■ WORK INSTRUCTIONS:
Exactly as written, print the lines from the top of the listing through the line containing "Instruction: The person"; include no pictures.

■ TASK DATA:
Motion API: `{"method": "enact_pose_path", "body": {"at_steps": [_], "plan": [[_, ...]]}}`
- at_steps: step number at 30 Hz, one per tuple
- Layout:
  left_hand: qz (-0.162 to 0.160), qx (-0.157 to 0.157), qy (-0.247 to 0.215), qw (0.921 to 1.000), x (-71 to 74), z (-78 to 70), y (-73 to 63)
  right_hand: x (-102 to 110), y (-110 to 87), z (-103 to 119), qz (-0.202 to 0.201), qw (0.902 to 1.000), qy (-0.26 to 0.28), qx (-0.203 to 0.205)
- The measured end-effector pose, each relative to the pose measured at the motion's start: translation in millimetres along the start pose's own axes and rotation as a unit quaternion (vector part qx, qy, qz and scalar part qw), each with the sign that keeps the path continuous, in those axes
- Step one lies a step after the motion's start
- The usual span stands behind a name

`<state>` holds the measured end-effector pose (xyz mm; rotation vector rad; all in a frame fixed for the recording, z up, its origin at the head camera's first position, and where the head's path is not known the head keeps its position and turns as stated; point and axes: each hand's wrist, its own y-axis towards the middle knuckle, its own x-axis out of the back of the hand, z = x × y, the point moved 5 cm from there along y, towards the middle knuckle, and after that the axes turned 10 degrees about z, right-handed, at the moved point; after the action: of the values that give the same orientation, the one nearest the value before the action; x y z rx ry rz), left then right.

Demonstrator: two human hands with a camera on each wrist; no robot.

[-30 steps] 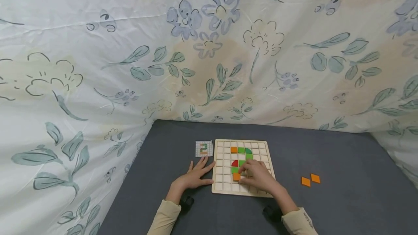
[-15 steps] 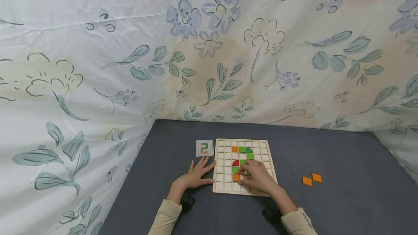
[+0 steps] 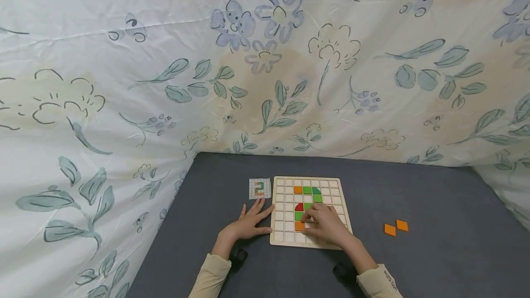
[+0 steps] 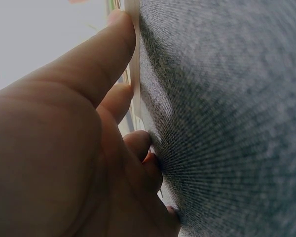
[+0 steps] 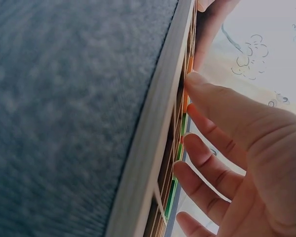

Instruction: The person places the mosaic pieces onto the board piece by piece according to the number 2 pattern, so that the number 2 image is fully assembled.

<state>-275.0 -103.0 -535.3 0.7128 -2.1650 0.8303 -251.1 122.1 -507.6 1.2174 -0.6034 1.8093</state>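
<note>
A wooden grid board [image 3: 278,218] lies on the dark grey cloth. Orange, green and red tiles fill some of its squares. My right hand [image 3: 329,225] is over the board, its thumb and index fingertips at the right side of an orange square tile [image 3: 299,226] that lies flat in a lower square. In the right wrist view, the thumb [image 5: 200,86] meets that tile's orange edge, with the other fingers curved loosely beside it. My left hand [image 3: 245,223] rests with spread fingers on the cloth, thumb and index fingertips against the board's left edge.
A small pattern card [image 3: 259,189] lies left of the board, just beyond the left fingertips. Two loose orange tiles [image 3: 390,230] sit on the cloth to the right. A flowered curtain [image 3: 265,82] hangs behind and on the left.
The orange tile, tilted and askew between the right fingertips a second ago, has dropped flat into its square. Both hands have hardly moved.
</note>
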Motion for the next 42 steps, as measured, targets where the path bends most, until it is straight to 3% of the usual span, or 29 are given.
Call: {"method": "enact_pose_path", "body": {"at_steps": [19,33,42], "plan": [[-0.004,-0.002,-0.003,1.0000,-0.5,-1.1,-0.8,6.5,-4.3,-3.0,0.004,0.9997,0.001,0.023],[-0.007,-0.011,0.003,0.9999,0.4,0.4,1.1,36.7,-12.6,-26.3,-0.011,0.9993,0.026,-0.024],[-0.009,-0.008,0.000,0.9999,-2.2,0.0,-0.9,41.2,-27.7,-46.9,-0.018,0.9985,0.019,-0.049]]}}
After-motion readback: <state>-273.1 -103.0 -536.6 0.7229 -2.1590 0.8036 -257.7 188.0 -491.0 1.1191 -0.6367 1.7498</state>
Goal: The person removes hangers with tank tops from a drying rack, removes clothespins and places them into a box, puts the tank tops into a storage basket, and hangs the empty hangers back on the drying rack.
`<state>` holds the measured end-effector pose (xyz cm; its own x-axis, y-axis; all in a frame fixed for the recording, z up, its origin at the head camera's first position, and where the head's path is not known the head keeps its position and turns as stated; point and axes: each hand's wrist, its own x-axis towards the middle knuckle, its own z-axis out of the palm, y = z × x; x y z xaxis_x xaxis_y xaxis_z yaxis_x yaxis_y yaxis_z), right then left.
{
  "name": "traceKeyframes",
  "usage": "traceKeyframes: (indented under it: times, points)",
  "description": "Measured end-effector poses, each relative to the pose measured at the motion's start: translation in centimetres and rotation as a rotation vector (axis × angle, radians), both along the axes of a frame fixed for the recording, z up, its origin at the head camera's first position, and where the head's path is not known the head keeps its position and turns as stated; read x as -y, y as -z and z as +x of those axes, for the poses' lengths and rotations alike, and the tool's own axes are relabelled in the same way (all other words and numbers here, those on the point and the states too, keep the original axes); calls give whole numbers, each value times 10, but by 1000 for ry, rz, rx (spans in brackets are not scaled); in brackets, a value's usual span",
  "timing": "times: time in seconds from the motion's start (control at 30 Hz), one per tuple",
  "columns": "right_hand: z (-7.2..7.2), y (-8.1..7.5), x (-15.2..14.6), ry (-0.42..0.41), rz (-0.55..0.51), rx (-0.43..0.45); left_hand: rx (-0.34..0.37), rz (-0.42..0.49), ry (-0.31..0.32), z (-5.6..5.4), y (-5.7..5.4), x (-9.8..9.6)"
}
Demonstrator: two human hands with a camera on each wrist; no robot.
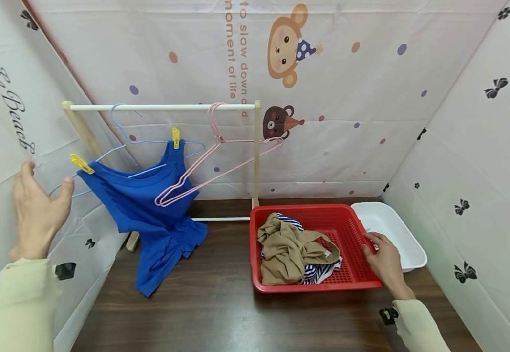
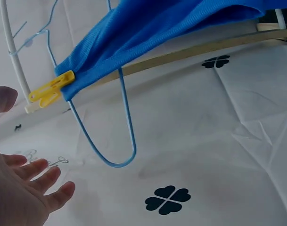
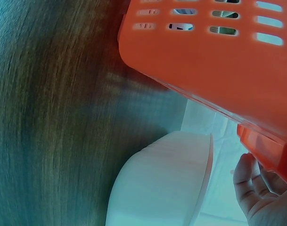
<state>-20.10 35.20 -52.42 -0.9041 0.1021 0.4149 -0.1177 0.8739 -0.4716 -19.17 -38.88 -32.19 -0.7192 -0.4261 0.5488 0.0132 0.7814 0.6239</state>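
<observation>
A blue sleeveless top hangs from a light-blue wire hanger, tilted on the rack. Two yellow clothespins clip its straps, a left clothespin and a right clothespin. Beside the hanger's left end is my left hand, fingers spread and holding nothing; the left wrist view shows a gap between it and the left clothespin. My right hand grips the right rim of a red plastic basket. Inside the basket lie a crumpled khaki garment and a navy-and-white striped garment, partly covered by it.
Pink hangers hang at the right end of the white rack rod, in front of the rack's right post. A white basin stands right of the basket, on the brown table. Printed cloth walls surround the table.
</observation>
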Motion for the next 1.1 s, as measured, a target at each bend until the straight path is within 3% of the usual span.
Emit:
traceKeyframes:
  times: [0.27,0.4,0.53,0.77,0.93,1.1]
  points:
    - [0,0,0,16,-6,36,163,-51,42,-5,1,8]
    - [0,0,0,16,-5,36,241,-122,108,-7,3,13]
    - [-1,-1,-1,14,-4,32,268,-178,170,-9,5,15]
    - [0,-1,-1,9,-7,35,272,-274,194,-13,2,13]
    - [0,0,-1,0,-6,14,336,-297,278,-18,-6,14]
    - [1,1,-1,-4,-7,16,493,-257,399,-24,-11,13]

■ TASK SOLUTION:
Motion API: `{"method": "enact_pose_path", "body": {"at_steps": [_], "plan": [[_, ...]]}}`
- at_steps: step number at 30 Hz, one per tuple
- Layout:
  left_hand: qz (-0.162 to 0.160), qx (-0.157 to 0.157), qy (-0.247 to 0.215), qw (0.921 to 1.000), x (-71 to 74), z (-78 to 70), y (-73 to 63)
  right_hand: x (-102 to 110), y (-110 to 87), z (-103 to 119), qz (-0.202 to 0.201), qw (0.902 to 1.000), qy (-0.26 to 0.28), qx (-0.203 to 0.205)
- The measured end-effector pose, each relative to the pose measured at the motion's start: translation in millimetres along the start pose's own axes and rotation as a unit quaternion (vector part qx, qy, qz and scalar part qw), each with the sign that keeps the path continuous, in those axes
- Step one lies a step after the motion's start
- The usual span stands behind a name

`<state>` holds the measured end-effector pose (xyz mm; rotation vector rad; all in a frame fixed for the recording, z up, its origin at the head camera's first position, and where the head's path is not known the head keeps its position and turns as stated; point and axes: each hand's wrist, its own y-axis towards the middle knuckle, its own x-axis out of the back of the hand, z = x × y, the point moved 5 cm from there along y, towards the middle knuckle, and after that the axes turned 10 degrees about z, right-handed, at the moved point; after the action: of the values that give the same orientation, the one nearest the value before the action; x y z rx ry rz), left then right.

Demonstrator: two human hands with a camera on each wrist; no robot.

[-30 steps] 
[-15 steps] 
[+0 steps] 
[+0 steps] 
[+0 steps] 

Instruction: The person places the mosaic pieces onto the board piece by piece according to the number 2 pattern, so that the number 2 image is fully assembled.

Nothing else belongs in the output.